TASK REQUIREMENTS: Look below. Copy each line that has "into" in it.

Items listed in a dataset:
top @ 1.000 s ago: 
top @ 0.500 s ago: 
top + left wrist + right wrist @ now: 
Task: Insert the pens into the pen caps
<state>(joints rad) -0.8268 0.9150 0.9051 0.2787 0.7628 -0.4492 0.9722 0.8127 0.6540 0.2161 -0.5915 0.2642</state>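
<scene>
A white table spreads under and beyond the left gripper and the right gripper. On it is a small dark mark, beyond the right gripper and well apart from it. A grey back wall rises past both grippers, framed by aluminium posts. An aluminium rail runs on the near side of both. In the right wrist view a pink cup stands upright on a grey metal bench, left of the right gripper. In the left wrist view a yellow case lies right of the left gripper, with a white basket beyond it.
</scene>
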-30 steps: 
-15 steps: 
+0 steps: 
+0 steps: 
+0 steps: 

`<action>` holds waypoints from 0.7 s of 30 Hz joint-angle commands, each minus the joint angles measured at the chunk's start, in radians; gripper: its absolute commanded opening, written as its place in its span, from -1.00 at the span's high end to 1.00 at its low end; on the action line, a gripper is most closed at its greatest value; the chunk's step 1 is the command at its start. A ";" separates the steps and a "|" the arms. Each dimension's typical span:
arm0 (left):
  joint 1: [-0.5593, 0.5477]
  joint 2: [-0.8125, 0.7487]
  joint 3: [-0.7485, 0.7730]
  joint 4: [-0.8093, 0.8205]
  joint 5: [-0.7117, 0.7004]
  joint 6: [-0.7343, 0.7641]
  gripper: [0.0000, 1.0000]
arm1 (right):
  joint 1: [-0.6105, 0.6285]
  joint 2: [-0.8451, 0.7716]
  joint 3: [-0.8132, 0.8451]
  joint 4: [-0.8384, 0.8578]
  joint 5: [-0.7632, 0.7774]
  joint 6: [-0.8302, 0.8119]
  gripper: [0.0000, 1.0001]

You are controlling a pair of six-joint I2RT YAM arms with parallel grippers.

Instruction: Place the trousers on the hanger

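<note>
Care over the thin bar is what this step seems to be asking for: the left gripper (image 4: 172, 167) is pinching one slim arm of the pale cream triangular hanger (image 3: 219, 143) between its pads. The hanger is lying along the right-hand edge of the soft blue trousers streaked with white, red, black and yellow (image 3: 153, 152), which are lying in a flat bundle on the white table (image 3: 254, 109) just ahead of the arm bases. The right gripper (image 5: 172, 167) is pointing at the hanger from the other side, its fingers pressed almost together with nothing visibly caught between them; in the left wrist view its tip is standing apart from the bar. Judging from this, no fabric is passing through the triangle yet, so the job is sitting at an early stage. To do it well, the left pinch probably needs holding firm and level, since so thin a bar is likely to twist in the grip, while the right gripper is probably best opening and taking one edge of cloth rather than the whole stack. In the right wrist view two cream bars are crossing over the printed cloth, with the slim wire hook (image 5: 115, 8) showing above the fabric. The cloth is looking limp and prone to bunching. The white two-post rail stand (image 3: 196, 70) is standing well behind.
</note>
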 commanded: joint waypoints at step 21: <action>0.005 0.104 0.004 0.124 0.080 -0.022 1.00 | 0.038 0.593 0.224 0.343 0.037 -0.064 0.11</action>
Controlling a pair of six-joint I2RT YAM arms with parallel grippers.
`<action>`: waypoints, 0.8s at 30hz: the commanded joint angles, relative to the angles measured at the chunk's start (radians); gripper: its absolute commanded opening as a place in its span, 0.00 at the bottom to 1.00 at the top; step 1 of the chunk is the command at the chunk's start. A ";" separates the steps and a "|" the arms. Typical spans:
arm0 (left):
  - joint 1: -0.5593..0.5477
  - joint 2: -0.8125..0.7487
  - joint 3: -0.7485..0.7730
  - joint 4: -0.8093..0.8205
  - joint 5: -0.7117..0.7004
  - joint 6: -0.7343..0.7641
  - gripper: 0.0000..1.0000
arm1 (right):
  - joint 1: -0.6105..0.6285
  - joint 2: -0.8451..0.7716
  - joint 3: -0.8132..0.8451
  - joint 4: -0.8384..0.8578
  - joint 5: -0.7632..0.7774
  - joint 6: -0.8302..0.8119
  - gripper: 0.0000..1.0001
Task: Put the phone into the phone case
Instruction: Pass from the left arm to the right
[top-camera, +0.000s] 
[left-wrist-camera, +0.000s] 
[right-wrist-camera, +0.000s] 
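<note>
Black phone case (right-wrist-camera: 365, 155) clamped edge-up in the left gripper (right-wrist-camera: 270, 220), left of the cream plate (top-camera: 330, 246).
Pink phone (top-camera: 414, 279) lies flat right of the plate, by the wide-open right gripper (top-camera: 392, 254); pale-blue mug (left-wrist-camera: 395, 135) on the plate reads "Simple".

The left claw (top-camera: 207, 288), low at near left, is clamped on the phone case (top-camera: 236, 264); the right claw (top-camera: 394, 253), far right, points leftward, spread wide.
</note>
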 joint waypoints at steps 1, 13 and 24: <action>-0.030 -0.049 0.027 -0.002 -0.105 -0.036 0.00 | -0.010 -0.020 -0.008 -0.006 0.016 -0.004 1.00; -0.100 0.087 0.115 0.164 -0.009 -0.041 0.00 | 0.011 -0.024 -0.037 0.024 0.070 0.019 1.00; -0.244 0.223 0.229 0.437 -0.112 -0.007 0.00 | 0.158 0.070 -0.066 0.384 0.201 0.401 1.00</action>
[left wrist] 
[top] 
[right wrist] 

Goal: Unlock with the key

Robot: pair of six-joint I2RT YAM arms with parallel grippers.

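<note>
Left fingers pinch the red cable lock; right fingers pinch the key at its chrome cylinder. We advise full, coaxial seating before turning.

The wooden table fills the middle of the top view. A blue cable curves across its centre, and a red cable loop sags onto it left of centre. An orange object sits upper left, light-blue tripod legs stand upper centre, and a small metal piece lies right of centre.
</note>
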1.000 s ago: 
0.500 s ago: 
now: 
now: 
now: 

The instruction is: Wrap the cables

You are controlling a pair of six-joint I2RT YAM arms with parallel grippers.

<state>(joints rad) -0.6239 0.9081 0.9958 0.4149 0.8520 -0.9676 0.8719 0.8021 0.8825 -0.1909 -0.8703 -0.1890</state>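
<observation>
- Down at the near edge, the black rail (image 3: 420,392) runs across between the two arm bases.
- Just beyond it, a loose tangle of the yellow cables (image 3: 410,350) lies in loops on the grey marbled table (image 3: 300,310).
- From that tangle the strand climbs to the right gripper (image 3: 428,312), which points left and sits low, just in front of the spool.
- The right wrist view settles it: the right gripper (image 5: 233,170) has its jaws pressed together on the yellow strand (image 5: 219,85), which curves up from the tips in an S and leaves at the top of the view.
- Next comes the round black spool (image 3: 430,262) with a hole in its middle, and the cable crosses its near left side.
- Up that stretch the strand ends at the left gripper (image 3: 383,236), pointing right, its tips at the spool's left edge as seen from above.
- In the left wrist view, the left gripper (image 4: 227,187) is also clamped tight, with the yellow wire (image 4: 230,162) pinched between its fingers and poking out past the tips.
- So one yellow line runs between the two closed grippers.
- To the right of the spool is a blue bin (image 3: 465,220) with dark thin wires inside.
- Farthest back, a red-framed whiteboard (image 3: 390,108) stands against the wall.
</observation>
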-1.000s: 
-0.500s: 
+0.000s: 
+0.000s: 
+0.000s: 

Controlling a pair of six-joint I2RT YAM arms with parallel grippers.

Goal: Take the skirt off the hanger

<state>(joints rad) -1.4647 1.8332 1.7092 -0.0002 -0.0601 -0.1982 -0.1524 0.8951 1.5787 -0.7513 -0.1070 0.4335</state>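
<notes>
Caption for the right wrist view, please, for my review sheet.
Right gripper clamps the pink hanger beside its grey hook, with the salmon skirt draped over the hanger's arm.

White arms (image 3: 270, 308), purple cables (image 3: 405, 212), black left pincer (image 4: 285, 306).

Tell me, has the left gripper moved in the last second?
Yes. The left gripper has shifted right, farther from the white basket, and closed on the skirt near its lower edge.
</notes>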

YOUR RESPONSE:
Task: Insert the pens into the pen caps
Task: Put the phone into the phone case

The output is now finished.